** Assignment **
All lines before the one containing "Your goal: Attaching", plus that line itself, are to be printed exactly as they appear below.

[[ Provided material open ]]

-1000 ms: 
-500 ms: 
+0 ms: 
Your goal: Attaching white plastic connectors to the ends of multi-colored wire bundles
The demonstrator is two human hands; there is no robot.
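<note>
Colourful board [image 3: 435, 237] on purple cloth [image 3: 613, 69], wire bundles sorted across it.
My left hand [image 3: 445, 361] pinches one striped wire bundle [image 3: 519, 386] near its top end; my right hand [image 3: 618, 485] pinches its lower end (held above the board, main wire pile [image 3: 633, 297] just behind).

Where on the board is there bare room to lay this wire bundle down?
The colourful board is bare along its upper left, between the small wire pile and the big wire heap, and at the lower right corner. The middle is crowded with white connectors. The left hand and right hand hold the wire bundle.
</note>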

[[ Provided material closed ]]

** Task solution **
-1000 ms: 
-500 ms: 
+0 ms: 
Your goal: Attaching white plastic connectors to the ends of multi-colored wire bundles

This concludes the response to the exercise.